5 Luglio 2018Primi appuntamenti con il teatro contemporaneo ai Giardini Sospesi che al Bastione Alicorno porta in scena uno spettacolo lo spettacolo “Sta per venire la rivoluzione e non ho niente da mettermi” di Umbero Simonetta, adattamento e regia Lahire Tortora.
Con Maria Celeste Carobene, scene e costumi Marta Mazzucato, assistenza tecnica Fabio Berton.
UNA PRODUZIONE AMOUR BRAQUE
Una giovane donna è chiusa nella sua stanza ad “allenarsi” in vista di una seduta psicanalitica che però, presumibilmente, non troverà mai il coraggio di affrontare. Così, da questo suo fare pratica nel parlare a un immaginario, e ormai anche abitudinario, psicanalista, ciò che ne scaturisce è un inarrestabile flusso di coscienza che passa in rassegna, in maniera grottesca ed esilarante, gli episodi che più hanno lasciato il segno nella vita della giovante protagonista.
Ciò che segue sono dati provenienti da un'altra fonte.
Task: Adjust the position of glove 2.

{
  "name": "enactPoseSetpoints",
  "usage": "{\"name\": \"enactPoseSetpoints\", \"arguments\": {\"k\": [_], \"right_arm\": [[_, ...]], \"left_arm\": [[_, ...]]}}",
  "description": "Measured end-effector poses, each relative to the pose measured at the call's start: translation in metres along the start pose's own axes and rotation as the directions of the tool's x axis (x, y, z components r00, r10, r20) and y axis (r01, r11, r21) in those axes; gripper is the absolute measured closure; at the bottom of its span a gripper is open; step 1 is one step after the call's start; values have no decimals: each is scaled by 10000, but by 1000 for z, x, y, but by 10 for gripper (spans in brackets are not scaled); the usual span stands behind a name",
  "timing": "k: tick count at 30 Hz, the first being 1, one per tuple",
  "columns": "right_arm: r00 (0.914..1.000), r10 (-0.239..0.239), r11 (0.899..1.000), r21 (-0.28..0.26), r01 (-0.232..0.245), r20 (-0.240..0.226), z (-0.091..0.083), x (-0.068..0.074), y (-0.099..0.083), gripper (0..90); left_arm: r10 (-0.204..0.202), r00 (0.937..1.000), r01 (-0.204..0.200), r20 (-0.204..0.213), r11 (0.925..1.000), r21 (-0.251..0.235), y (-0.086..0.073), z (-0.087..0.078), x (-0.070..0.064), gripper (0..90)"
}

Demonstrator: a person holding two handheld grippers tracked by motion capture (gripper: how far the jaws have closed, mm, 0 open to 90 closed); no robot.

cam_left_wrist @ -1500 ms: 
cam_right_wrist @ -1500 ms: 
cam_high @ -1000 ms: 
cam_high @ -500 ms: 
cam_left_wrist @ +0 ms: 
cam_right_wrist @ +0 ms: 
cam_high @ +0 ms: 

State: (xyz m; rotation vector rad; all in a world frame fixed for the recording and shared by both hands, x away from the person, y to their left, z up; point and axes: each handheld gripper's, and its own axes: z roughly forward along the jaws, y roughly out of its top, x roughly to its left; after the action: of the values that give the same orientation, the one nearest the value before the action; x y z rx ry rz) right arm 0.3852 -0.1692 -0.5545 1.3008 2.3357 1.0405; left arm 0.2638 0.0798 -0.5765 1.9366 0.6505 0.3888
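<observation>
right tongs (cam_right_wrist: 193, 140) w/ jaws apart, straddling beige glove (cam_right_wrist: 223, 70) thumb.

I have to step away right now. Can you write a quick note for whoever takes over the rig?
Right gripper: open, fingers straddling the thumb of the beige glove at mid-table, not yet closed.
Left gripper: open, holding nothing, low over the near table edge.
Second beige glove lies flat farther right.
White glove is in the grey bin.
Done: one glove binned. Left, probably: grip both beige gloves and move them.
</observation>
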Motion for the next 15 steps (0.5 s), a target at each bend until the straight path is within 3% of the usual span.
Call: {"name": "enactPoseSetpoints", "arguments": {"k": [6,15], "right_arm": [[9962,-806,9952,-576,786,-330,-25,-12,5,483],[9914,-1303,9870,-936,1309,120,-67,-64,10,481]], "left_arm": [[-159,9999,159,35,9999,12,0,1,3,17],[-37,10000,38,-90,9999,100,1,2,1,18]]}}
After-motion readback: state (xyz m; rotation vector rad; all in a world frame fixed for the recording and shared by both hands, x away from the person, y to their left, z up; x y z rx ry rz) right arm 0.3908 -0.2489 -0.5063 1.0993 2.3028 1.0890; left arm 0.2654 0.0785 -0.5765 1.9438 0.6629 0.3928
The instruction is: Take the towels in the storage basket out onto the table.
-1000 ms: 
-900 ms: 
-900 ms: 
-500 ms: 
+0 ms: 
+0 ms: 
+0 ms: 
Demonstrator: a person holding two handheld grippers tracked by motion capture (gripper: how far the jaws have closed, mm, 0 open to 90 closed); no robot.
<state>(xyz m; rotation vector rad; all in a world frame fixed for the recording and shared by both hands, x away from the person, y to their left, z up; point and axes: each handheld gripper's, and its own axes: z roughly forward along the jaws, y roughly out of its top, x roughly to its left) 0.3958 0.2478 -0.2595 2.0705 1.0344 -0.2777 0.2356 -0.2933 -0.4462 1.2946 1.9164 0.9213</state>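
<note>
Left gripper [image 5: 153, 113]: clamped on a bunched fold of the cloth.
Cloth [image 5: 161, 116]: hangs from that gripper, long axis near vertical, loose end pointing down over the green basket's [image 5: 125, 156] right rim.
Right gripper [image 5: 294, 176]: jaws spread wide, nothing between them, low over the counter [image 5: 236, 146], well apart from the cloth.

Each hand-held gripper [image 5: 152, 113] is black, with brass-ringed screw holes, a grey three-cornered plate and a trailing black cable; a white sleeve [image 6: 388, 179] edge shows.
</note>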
I singolari rapporti con i genitori, le velleità artistiche costrette al silenzio in nome della necessità di trovare un lavoro cosiddetto “vero”, le difficoltà a mantenerlo, la disoccupazione, i primi amori e la caduta dei tabù sessuali, gli incontri con strambi guru alternativi e con nerboruti esponenti dei movimenti di protesta, tutto viene passato in rassegna dallo sguardo svampito e trasognato di Paola, splendida voce di tutta la confusione, lo smarrimento e le incertezze per il proprio futuro della giovane generazione post-sessantottina, ma che continua inesorabilmente a interrogare, tra il divertito e lo smarrito, anche tutte le ansie del nostro presente.